Happy Saturday to all of you!
I made some thoughts about the topic asymmetric routing. When I make network audits to new customers I often see multiple gateways in a single subnet (for example for site2site VPNs). They tell me about some weird problems with some intercommunications between those subnets. To better understand the wrong topology I made a drawing in Microsoft Visio for you:
On the left side we have a server with IP address 192.168.1.23 using the default gateway 192.168.1.1. When the server wants to communicate to the branch office server 192.168.2.78, the send packets have the destination mac address of 192.168.1.1 and the destination IP address 192.168.2.78. Once packets are coming in to the router 192.168.1.1, a route will let him change the destination mac address to that one for 192.168.1.8 (the gateway where subnet 192.168.2.0 /24 is located via VPN). The problem is that the packets are send out of the same network where they are coming. Packets which will be answered by 192.168.2.78 are not going the same way back because the second router 192.168.1.8 sends the packets to 192.168.1.23 which is directly attached to network 192.168.1.0 /24. So the server 192.168.1.23 is getting answered packets from a mac address which he doesn’t send to. This is a problem with many protocols like secured connections (HTTPS tcp 443, LDAP SSL tcp 636, LDAP GC SSL tcp 326, etc.) because those systems and also local firewalls recognized those grievances as something like a man-in-the-middle attack like ARP spoofing. Past weeks ago, a customer had problems with running a synchronized domain-membership with this topology. My colleague Frank documented this here.
To solve this problem you have two options. Option #1 is the fastest (and maybe cheapest) way. Just add a permanent route (blue letters) to the server which has more than one gateway on its subnet:
Because you have more than only one server :) or devices which can’t have routes added (like printers) there is a way better method for this which I recommend. Put a small subnet between the main gateway and the VPN gateway with a subnetmask 255.255.255.252 (two usable hosts) and configure static routes on this gateways like this:
When your main-gateway has an additional and free interface it also doesn’t cost additional money :-)
Feel free to comment and suggest additional ideas!
10 Responses
Hello,
Thank you for a good article.
I have some problems in implementing what I have read. I cannot have Internet access from 192.168.2.78.
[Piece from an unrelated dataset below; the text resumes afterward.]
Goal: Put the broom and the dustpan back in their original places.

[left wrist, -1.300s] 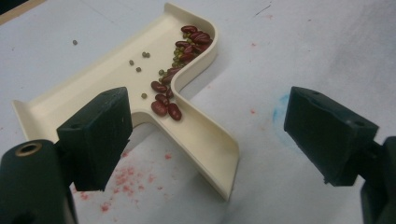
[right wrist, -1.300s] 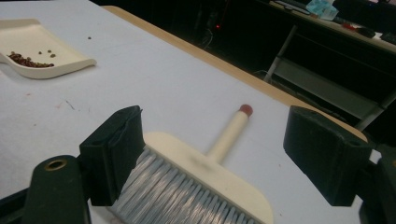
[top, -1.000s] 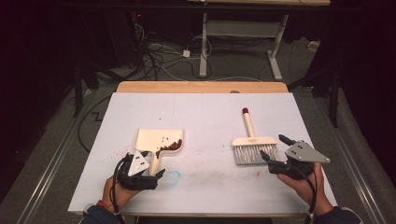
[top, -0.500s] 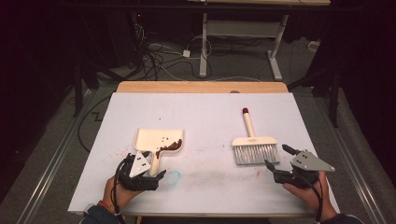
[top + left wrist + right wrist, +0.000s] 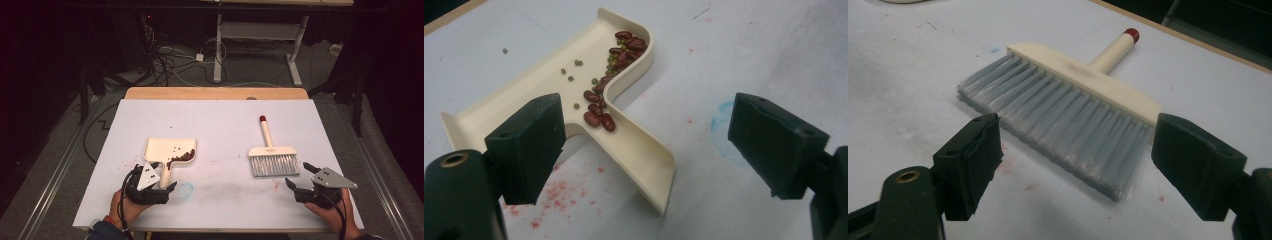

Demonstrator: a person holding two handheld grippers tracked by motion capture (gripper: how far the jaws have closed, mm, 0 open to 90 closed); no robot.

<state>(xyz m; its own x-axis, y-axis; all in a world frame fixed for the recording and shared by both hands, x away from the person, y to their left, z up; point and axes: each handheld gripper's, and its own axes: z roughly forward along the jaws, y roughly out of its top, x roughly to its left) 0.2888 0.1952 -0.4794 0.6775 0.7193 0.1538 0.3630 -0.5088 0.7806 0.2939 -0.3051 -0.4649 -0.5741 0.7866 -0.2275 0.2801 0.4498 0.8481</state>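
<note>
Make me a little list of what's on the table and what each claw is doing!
table: white sheet, red and blue stains
dustpan: cream, flat on the table, handle toward the left claw
beans: red and small green ones, piled in the dustpan's corner
brush: cream handle with red tip, grey bristles toward the right claw
left claw: open, jaws either side of the dustpan handle, not gripping
right claw: open, just short of the bristles, holding nothing

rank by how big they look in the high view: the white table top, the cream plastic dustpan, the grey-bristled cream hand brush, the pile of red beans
1. White table top, by far the largest.
2. Cream plastic dustpan and grey-bristled cream hand brush: they look about alike, too close to rank.
3. Pile of red beans, the smallest.
</note>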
Can you please tell me if router 10.20.30.2 from your diagram has to be one with two WAN ports ( RV042G for example ) or it will work only with one WAN.
Thank you
I think I didn’t understand your requirement. What do you want exactly? You just need an additional interface and so you can do routing between it. It doesn’t need to be a “WAN” interface or so
Hello Michel,
The main router in a RV042G ( connected to Internet ). I need to create a VPN connection to a second site ( connected directly by fiber, not over the Internet ). I had began with the first version. VPN is working well but I cannot have Internet acces from second site. Then I have tried the third solution. I had the same results. All routers are RV042G.
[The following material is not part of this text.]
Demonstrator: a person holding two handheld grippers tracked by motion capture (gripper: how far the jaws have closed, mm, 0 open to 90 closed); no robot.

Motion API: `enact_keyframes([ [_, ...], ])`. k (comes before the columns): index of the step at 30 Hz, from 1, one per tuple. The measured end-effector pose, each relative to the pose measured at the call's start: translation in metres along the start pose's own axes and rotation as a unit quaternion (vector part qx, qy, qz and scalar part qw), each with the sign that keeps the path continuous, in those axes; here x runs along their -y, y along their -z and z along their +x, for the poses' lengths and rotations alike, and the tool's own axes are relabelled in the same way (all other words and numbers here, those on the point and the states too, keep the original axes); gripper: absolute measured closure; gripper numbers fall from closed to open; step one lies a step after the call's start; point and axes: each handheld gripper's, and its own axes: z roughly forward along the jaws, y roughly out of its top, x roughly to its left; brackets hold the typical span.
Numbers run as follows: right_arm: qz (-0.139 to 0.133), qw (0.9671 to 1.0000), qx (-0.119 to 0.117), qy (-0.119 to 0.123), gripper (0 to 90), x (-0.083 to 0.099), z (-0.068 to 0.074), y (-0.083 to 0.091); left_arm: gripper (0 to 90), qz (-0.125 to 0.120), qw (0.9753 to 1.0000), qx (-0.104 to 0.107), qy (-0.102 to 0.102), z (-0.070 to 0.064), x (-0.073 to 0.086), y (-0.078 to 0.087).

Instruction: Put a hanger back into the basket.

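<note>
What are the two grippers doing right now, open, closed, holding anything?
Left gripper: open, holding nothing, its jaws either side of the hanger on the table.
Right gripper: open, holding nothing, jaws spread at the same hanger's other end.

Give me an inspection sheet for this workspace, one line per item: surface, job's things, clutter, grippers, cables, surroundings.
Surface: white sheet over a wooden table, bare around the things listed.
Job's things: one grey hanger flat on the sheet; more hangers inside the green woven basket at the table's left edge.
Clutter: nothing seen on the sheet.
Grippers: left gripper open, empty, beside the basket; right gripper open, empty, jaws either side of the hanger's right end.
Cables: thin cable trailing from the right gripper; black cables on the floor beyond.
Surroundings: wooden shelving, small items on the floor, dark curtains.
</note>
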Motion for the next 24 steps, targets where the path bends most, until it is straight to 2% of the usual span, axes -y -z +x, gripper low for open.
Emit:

– Computer from both sites can see each other.
– Computers from site 1 have Internet access
– Computer from site 2 cannot acces Internet ( ping to google by name or by IP it’s not working)
Thank you
Hi Nimca,
every hop (router) needs to have the default route. So if we look at the third picture: 192.168.2.1 needs to configure default-route pointed to 192.168.1.8, 192.168.1.8 needs a default route to 192.168.1.1.
From the second site: Do a “tracert 8.8.8.8” where did the traceroute end?
you mean asymmetric routing?
oh yes :D i will change the topic, thanks!
Thanks for the great article. In the second diagram, shouldn’t the 192.168.1.8 ip on the vpn gateway be deleted? That device will only have a 10.20.30.2 address and a vpn address right?
Hi Jason,
yes you are right ;) thank you! I uploaded a new picture.